Dutch writer (1899–2002)

Siegfried Emanuel van Praag (8 August 1899 in Amsterdam - 16 March 2002 in Brussels), was a prolific Dutch writer of more than 60 books.

==Life==
He was born to Jewish parents and was the youngest of three sons. His father, Herman van Praag, worked in the diamond trade. His mother's name was Grietje de Jongh. Apart from his Dutch and Jewish cultural roots, Siegfried's education also introduced him to French language and culture. He pursued French studies at the Universiteit van Amsterdam, after which he became a lecturer at the Hogereburgerscholen in Purmerend.

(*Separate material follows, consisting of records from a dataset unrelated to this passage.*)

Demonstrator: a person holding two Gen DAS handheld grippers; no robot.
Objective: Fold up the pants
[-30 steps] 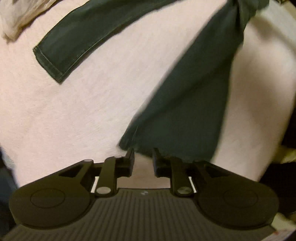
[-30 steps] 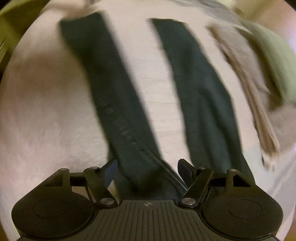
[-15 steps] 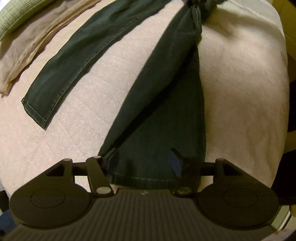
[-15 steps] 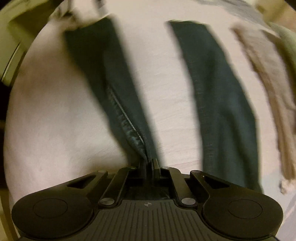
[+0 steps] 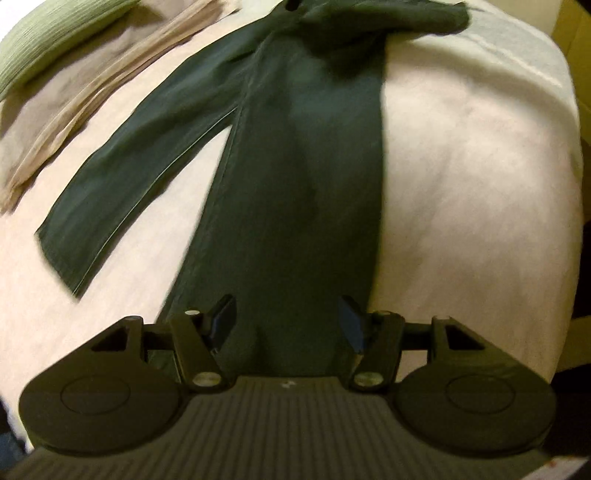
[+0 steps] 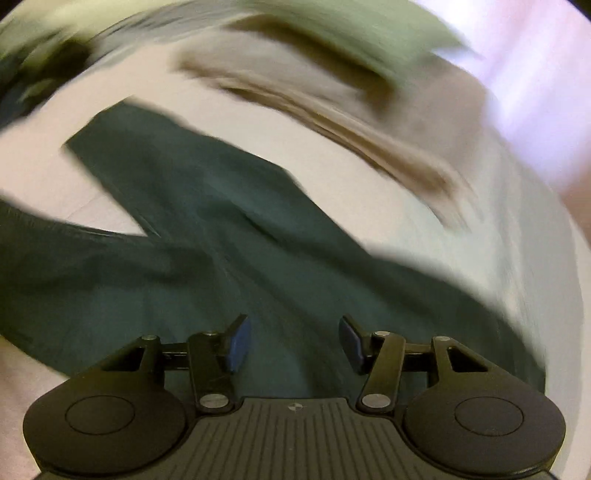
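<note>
In the left wrist view, one pair of dark green pants point(image 5: 306, 177) lies spread on a pale pink blanket point(image 5: 461, 184) covering a bed. Its two legs fork apart from a bunched waist at the far end: one leg runs straight toward the camera, the other angles off to the left, its hem resting on the blanket. The left hand-held gripper point(image 5: 286, 319) hovers over the near leg with its two fingers parted, released and gripping nothing; the cloth shows between them without being pinched. At the upper left lie one beige folded cloth point(image 5: 74, 96) and one green ribbed pillow point(image 5: 55, 37).

The right wrist view is heavily blurred. The same pants point(image 6: 229, 251) fill the middle, both legs meeting near the camera. The right hand-held gripper point(image 6: 293, 341) has its jaws opening above the fabric, the blue pads apart and clear of it. The beige cloth point(image 6: 332, 107) and green pillow point(image 6: 369, 33) streak across the top.
</note>
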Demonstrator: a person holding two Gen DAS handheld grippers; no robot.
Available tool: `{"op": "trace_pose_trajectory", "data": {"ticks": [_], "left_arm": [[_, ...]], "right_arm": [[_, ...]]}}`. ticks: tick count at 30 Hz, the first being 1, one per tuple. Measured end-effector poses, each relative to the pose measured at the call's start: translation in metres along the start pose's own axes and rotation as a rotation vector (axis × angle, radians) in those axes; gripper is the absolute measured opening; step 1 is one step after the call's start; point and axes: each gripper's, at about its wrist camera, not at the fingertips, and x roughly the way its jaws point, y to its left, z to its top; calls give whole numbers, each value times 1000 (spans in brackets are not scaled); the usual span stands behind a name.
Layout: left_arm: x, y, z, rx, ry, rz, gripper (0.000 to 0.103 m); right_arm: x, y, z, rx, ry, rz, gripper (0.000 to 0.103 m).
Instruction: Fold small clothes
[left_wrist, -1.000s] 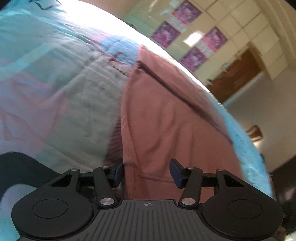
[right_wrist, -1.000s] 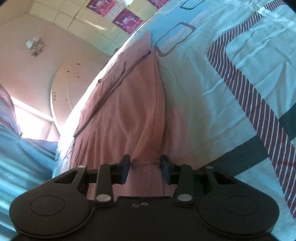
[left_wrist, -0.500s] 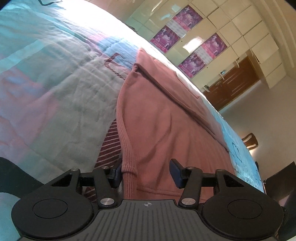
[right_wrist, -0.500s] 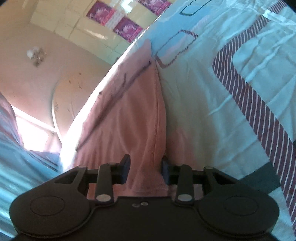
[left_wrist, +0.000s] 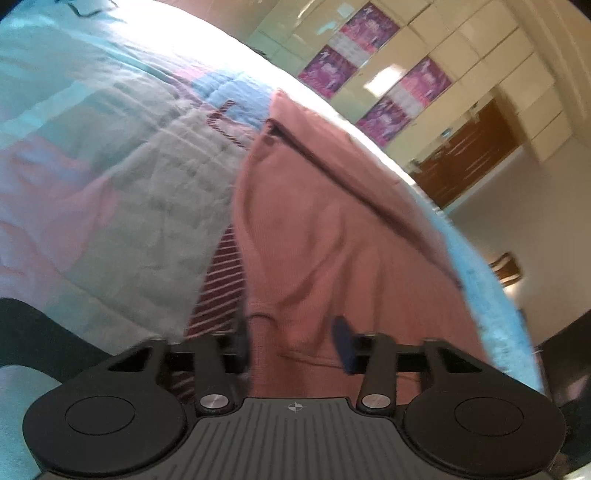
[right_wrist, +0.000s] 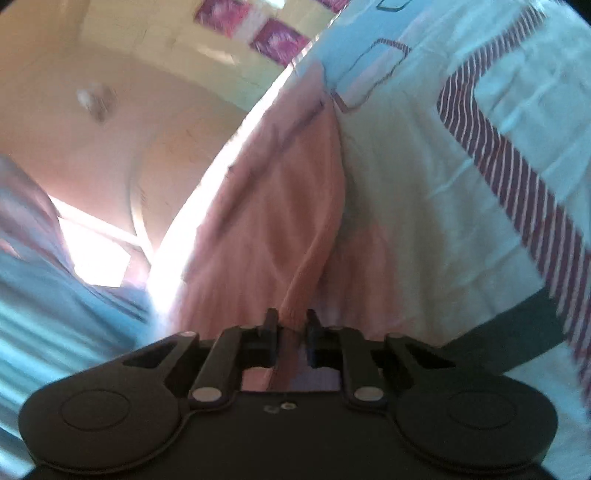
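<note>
A pink-brown knit garment lies flat on a patterned bedspread. My left gripper is open, its jaws straddling the garment's near hem at its left corner. In the right wrist view the same garment runs away from me. My right gripper is shut on the garment's near right edge, and the cloth rises in a ridge from the jaws.
The bedspread has light blue, pink and striped maroon patches and fills most of both views. A wall with purple posters and a wooden door lies beyond the bed. A bright window shows at the left.
My right gripper has closed from a wide gap onto the garment's edge and pulled it into a ridge. My left gripper stays open at the hem; both views shifted slightly.
</note>
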Motion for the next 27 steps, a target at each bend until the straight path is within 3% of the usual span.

In the same year that Van Praag published his first novel De Weegschaal, he also married Hilda Sanders, a journalist. These new changes in his life came at the expense of his teaching career, which was abandoned for the time being. Still he remained active as an academic by publishing articles that were primarily concerned with Jewish and French literature. Also, his wife's profession may have introduced him to radio broadcasting, an occupation which van Praag held during various phases of his life.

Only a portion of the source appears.